If we don’t really understand how machine learning works, then how do we fix or improve systems? It’s like raising a child; you can’t go into their brain and adjust individual neurons, but you can provide a better learning environment for them and hope they relearn properly. Likewise, while the framework is a mystery to us, we can provide better guidance so the black box performs better.

This blog post will discuss how I view and think of machine learning and its many aspects. The focus is not on implementation or mathematics, but rather on concepts and ways of thinking.

With all that said, let’s jump in!

References

For those who want a more rigorous discussion of the topic, here are my primary references:

3Blue1Brown on YouTube has a fantastic series that explains machine learning for those with no prior experience, with really helpful animations.
Neural Networks and Deep Learning, which is a free and easy to understand book that covers a lot of the mathematics and the justification behind it

Neurons & Neural Network

What I’ve been calling the “highly malleable framework” is what others call a neural network. It is a model developed to loosely mimic the behavior of neurons in our brains. A single neuron takes in several inputs, performs computation with them, and produces a single output. When many neurons are connected together, the behavior and output of the entire network can become quite complex.

Single neuron
Image from Neural Networks and Deep Learning

Example of a neural network
Image from Neural Networks and Deep Learning

The output of the neuron is a normalized weighted average of the input with a bias. Let’s look at an example of a neuron with three inputs to see what that means:

z = w1*x1 + w2*x2 + w3*x3 + b

a = sigmoid(z), where sigmoid(z) = 1/(1-exp(-z))

z is called the weighted input. It is a sum of a bias (b) and the inputs (x1, x2, x3) after they have been scaled by weights (w1, w2, w3).

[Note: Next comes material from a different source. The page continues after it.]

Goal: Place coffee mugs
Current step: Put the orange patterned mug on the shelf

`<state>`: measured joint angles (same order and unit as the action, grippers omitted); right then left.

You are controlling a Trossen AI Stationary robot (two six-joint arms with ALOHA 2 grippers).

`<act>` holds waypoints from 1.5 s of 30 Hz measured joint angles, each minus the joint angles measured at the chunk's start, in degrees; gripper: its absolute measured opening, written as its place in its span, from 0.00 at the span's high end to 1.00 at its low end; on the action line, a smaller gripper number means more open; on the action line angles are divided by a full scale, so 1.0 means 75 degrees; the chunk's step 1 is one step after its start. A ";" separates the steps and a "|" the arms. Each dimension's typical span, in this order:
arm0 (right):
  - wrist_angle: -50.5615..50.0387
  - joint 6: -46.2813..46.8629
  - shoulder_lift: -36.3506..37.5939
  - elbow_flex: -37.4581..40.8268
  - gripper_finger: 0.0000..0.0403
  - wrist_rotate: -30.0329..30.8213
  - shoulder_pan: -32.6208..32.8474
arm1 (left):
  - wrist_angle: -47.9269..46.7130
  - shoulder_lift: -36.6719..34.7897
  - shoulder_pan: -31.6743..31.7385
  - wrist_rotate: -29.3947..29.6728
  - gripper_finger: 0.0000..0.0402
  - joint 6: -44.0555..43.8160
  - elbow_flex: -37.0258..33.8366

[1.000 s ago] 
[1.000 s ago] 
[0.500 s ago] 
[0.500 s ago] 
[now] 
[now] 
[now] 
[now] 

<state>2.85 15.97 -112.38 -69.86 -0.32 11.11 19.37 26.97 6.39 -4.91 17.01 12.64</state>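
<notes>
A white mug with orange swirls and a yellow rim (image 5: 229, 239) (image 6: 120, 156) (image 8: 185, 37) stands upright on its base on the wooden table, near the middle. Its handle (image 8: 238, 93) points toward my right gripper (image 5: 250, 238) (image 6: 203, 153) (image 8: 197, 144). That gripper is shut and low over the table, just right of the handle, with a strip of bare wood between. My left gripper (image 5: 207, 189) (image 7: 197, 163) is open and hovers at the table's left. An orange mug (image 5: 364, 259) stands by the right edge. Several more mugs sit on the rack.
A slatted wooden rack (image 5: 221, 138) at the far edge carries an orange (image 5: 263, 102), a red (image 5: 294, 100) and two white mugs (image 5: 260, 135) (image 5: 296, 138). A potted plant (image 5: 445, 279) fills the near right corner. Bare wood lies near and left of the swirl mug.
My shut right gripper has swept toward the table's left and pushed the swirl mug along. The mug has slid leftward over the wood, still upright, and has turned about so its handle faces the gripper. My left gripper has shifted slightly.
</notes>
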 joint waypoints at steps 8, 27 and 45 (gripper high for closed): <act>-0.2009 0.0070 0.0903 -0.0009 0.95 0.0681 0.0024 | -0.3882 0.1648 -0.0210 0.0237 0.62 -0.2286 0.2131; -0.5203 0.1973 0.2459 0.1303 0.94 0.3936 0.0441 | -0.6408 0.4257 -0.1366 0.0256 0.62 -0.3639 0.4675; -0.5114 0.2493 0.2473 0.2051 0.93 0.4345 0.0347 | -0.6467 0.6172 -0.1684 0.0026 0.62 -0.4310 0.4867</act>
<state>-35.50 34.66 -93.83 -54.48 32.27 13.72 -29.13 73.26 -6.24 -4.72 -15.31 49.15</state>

a is called the activation, and is the output of the neuron. Since there’s no limit to what the weights and biases can be, z could output a huge positive or negative number. This could be a problem, so a function is used to normalize z, reigning in its maximum and minimum value. The sigmoid function smoothly transitions from 0 to 1, so the output of a single neuron is limited to that range.

A neural network is organized into layers. The first layer of neurons is the input layer, where the input to the system is provided. Note that it’s not really a layer of neurons; the “neurons” in that layer just pass along the input to the next layer. Think of it as the network’s port to accept inputs. The last layer of neurons is the output layer, where the system will output its final answer. The layers between the input and output layers are the hidden layers, called such since their existence isn’t obvious to an outside observer.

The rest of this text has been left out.